**What this task involves:** For the listing that follows, give again exactly the lines from the one with "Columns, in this" to the one with "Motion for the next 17", including both.
Top of Available data
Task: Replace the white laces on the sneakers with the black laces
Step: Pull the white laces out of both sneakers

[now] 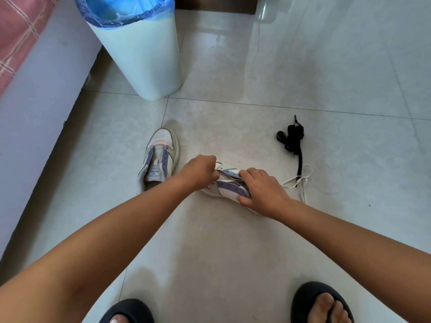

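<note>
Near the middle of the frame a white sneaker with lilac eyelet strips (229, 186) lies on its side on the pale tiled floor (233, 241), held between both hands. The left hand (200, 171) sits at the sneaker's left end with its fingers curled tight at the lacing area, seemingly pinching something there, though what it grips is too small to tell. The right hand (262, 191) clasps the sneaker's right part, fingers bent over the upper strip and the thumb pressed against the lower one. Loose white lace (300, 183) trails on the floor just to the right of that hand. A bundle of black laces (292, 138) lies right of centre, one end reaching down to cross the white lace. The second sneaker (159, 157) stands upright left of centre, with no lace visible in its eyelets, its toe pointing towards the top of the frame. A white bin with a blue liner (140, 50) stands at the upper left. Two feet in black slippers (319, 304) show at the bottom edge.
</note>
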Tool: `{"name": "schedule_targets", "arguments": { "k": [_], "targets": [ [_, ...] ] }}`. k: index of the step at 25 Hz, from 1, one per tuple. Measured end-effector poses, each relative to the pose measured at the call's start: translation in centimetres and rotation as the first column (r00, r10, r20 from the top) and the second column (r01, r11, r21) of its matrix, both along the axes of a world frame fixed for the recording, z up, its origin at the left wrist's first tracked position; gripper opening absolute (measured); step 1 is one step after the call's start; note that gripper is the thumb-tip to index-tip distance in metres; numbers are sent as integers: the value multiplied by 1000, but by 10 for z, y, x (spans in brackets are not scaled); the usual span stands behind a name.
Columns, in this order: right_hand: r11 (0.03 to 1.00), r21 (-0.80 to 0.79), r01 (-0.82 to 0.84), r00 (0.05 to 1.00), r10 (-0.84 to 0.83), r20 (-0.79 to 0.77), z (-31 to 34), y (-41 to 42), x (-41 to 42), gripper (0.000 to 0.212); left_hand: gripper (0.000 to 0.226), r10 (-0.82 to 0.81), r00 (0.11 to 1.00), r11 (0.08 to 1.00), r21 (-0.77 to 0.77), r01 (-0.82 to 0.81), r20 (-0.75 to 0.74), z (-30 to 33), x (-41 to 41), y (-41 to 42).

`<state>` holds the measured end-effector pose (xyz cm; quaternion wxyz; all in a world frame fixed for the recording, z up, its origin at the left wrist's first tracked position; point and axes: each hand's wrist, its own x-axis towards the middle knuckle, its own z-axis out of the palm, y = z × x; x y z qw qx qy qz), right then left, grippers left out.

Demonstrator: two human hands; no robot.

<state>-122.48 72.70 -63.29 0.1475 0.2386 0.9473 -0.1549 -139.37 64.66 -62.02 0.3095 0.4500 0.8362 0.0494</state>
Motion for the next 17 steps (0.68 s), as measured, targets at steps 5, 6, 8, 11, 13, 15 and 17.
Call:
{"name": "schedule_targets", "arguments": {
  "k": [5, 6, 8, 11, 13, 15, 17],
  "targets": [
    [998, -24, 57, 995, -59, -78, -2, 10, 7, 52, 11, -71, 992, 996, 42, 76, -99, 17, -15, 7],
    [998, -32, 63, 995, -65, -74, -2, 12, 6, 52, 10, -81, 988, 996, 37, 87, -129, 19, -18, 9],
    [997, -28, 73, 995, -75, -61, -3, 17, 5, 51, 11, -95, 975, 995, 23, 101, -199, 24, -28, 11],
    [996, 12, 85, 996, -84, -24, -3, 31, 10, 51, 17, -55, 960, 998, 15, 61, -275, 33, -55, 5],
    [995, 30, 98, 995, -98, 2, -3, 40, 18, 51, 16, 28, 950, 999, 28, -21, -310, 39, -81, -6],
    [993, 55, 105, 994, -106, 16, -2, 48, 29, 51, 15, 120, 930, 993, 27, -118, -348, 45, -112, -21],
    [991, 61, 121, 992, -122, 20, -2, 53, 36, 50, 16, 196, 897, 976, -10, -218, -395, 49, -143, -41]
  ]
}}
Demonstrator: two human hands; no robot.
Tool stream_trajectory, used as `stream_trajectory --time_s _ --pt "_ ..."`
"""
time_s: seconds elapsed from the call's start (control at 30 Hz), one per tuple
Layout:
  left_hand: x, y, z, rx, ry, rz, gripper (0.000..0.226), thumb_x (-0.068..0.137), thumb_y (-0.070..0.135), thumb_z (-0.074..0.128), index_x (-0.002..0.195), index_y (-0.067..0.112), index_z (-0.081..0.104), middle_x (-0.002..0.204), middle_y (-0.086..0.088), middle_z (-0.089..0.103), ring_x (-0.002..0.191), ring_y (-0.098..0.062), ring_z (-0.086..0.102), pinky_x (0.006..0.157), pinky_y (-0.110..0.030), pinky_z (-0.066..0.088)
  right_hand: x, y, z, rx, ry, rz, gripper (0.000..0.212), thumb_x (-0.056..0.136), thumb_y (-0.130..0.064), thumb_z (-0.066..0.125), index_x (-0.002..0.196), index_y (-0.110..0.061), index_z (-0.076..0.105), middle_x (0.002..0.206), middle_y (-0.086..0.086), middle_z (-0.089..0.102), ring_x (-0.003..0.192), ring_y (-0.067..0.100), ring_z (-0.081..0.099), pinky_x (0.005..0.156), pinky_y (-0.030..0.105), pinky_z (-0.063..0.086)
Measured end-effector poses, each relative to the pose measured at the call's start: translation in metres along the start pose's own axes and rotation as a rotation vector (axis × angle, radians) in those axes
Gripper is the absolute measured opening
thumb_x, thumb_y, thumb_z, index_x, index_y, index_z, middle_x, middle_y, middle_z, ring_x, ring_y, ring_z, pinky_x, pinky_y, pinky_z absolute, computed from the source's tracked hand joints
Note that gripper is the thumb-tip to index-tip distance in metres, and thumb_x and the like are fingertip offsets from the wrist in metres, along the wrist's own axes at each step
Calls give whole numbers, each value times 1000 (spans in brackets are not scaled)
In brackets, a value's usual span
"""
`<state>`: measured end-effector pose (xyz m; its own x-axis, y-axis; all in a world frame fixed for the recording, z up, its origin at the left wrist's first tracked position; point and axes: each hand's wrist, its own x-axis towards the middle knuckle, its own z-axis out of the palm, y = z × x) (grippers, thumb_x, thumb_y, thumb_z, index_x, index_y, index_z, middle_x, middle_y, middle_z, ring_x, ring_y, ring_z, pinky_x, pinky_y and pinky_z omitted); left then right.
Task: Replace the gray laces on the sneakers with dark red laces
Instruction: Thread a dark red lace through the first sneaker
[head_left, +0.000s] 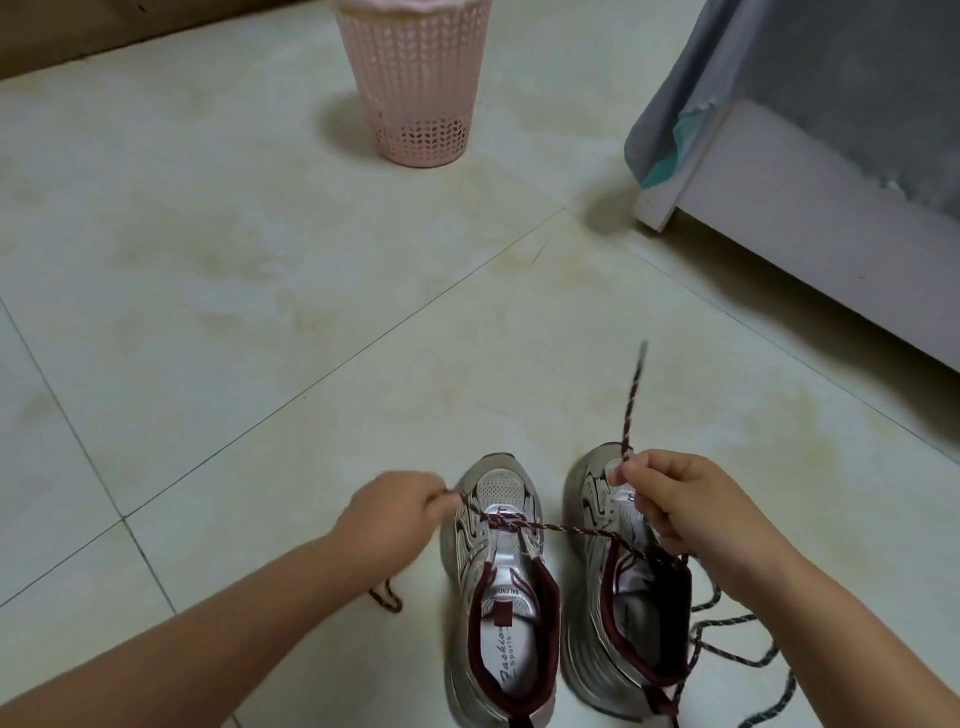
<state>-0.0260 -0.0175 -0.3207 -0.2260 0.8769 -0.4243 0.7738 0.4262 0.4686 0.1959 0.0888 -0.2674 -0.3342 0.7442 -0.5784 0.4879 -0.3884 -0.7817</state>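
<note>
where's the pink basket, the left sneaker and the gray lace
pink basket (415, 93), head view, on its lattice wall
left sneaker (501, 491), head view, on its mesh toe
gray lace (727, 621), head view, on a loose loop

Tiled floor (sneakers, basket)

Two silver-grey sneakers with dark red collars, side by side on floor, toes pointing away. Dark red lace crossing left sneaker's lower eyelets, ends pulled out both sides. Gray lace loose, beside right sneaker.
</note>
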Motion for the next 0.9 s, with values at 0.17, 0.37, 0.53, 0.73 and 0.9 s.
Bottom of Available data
**Output for this task:**
Columns, in this order: right_hand: r11 (0.03 to 1.00), r21 (-0.80 to 0.79), r01 (-0.82 to 0.84), r00 (0.05 to 1.00), r10 (-0.84 to 0.83), r20 (-0.79 to 0.77), z (-31 to 34), y (-41 to 42), x (-41 to 42), gripper (0.000 to 0.212); left_hand: gripper (0.000 to 0.226), r10 (-0.82 to 0.81), r00 (0.11 to 1.00), r11 (0.08 to 1.00), r21 (-0.77 to 0.77), r01 (-0.82 to 0.81), r20 (-0.75 to 0.74), z (-30 to 33), x (-41 to 41), y (-41 to 42).

`<state>` holds the measured end-effector pose (xyz cm; quaternion wxyz; all in a world frame fixed for the recording, z up, its origin at the left wrist's first tracked position; point and axes: each hand's wrist, its own x-axis towards the middle knuckle, its own z-axis out of the palm, y = z × x; x y z qw qx qy qz), right then left, grippers left out.

Demonstrator: two human hands; no robot.

<state>-122.48 72.70 -63.29 0.1475 0.2386 0.9473 -0.1549 -139.37 64.66 -62.02 0.3095 0.4500 0.8362 0.0494</state>
Motion for the next 17 steps (0.68 s), as measured, targets at steps 5, 6, 8, 11, 13, 15 and 17.

Nothing more is needed for this answer.